#### Aim of the exercise:
Transcribe the stretch of entries below from the line with "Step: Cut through" through the line with "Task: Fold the", exactly and with both ends included; leave out all other lines.

★ ★ ★ ★ ★ ★ ★

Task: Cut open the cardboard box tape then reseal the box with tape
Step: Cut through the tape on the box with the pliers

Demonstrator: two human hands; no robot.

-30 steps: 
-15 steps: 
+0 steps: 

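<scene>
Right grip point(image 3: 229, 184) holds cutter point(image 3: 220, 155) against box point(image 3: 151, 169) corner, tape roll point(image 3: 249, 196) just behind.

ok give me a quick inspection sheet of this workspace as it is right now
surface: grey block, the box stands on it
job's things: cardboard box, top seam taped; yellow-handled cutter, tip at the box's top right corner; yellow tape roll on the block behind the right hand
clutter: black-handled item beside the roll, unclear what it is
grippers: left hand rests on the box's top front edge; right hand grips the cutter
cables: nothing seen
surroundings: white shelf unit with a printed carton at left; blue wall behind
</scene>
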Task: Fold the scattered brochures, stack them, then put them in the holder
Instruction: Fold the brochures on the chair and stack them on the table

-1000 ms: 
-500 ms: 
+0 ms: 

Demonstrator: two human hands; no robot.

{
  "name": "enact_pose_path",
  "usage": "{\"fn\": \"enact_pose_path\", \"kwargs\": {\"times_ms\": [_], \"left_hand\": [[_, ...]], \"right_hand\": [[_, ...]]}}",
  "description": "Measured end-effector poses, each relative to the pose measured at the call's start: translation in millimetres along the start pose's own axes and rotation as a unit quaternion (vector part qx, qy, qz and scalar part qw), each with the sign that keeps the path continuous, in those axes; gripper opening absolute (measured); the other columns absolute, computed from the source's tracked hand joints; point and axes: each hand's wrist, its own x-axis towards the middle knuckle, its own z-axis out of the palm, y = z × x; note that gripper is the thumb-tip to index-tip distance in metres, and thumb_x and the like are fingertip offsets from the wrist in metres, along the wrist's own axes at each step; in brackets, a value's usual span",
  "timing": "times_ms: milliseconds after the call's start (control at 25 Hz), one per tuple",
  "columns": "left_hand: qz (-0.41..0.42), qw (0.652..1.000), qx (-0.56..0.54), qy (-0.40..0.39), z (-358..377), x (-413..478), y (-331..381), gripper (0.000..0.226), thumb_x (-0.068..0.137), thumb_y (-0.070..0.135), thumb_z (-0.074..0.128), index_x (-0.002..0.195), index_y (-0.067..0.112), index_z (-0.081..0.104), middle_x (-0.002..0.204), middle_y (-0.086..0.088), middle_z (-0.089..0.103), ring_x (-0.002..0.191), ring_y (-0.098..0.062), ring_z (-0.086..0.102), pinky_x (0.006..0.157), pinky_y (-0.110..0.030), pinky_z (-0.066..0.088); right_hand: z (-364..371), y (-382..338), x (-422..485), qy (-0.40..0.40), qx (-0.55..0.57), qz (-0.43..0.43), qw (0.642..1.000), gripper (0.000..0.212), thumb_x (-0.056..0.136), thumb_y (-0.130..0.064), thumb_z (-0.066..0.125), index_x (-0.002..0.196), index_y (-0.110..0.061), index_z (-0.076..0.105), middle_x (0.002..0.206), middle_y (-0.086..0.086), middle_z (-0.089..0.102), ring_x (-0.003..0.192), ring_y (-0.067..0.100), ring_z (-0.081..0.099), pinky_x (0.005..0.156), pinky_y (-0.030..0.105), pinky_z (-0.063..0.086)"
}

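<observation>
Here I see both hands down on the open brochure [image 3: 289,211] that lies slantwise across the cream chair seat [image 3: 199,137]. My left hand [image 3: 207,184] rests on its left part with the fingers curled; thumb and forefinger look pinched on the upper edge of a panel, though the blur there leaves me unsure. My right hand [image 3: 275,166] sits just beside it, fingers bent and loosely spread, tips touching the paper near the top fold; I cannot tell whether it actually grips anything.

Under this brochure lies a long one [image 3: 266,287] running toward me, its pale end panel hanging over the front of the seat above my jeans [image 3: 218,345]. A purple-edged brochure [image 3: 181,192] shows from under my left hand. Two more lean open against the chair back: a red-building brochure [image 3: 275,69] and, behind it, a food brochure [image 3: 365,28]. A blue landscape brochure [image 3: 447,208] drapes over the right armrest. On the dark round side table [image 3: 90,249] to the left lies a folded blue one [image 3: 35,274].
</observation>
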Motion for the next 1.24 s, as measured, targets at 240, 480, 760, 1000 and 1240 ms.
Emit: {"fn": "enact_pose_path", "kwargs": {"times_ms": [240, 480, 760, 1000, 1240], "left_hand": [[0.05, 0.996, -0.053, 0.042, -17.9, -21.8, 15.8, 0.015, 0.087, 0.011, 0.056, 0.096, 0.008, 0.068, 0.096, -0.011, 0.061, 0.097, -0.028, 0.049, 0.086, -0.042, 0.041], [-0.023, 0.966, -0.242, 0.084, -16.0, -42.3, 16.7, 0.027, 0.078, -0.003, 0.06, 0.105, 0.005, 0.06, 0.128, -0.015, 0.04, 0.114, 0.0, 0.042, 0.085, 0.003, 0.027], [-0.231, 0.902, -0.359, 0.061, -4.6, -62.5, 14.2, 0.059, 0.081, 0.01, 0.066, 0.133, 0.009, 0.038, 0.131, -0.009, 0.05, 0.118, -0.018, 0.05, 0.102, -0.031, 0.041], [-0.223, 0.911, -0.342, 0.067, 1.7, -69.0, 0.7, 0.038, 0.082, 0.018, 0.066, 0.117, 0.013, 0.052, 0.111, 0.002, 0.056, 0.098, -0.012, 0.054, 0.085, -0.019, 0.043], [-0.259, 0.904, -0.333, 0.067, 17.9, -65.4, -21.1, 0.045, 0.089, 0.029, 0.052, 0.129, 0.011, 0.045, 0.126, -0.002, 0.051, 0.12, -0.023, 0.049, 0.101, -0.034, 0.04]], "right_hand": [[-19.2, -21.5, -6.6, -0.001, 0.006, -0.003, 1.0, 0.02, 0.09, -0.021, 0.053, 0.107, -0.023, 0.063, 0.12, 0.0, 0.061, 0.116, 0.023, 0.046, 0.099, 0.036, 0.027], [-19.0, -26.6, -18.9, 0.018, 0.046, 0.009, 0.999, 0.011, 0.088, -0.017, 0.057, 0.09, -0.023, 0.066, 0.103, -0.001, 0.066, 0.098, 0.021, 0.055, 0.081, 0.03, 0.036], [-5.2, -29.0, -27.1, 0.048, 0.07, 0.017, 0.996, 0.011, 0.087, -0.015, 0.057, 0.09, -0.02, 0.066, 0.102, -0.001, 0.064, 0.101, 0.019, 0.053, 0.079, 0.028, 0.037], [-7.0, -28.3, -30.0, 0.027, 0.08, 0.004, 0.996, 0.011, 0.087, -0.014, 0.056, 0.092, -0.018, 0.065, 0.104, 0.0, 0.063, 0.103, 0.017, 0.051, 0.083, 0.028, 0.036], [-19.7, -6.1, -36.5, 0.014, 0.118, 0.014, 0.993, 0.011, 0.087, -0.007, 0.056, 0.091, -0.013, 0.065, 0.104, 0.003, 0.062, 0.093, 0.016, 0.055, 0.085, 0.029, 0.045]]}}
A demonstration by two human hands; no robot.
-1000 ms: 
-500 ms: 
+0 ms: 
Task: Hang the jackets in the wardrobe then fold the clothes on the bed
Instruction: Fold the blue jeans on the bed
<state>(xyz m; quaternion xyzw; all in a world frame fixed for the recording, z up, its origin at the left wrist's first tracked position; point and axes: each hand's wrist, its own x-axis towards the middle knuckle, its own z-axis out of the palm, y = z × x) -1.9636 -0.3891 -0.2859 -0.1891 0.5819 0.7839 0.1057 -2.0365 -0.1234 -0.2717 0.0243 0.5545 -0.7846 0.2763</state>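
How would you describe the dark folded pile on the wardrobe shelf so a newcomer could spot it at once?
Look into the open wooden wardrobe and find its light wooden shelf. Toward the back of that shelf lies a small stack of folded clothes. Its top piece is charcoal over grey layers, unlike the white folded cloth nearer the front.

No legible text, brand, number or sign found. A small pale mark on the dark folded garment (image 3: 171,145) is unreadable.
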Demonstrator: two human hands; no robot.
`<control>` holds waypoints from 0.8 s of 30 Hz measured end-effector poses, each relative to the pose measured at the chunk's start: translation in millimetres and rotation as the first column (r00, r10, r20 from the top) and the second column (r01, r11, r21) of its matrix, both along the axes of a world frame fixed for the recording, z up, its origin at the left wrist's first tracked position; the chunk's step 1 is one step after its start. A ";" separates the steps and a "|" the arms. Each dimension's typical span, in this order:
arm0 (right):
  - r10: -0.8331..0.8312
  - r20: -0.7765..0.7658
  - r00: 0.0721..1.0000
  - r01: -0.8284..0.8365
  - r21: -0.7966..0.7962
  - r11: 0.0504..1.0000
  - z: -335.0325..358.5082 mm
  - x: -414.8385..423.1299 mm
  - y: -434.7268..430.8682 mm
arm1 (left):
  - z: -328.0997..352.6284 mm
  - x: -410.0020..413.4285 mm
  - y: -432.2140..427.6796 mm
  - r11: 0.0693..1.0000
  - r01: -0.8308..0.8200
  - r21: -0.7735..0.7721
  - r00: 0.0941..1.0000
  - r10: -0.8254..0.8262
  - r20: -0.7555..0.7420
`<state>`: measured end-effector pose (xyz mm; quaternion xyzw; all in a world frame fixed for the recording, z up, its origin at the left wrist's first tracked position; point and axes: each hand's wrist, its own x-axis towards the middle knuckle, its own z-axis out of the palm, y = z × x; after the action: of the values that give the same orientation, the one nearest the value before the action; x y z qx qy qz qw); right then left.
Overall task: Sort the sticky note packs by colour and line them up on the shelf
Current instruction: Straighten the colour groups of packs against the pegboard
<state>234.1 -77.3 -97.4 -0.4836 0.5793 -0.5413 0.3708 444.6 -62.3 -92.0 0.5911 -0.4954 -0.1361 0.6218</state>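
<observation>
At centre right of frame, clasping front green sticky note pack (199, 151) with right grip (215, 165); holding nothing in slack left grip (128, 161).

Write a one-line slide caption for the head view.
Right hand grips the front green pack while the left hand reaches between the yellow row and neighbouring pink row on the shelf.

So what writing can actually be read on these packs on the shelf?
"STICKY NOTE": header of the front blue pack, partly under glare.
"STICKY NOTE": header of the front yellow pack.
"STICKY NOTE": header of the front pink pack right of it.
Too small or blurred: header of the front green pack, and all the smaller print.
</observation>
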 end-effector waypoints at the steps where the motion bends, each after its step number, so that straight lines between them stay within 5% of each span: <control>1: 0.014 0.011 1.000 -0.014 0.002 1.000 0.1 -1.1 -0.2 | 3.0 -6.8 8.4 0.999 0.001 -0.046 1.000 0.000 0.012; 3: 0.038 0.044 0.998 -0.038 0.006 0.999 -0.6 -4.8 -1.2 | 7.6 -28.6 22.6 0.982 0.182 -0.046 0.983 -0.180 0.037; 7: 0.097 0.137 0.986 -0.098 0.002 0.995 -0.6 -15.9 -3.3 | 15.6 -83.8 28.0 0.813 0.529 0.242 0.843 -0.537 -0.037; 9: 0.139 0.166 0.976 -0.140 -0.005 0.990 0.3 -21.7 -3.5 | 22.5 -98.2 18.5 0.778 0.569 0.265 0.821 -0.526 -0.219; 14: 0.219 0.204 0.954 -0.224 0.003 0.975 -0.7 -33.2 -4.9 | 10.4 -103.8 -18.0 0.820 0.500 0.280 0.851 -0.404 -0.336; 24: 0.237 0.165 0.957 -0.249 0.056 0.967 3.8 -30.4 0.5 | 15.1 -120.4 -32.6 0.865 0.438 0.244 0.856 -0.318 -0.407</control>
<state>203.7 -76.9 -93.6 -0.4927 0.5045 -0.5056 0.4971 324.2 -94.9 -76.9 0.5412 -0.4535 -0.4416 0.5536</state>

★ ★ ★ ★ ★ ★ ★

#### Expected output:
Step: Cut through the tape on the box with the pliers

Demonstrator: two human hands; no robot.

-30 steps: 
-15 steps: 
+0 steps: 

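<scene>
Right grip point(image 3: 229, 184) holds cutter point(image 3: 220, 155) against box point(image 3: 151, 169) corner, tape roll point(image 3: 249, 196) just behind.

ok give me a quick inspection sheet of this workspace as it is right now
surface: grey block, the box stands on it
job's things: cardboard box, top seam taped; yellow-handled cutter, tip at the box's top right corner; yellow tape roll on the block behind the right hand
clutter: black-handled item beside the roll, unclear what it is
grippers: left hand rests on the box's top front edge; right hand grips the cutter
cables: nothing seen
surroundings: white shelf unit with a printed carton at left; blue wall behind
</scene>
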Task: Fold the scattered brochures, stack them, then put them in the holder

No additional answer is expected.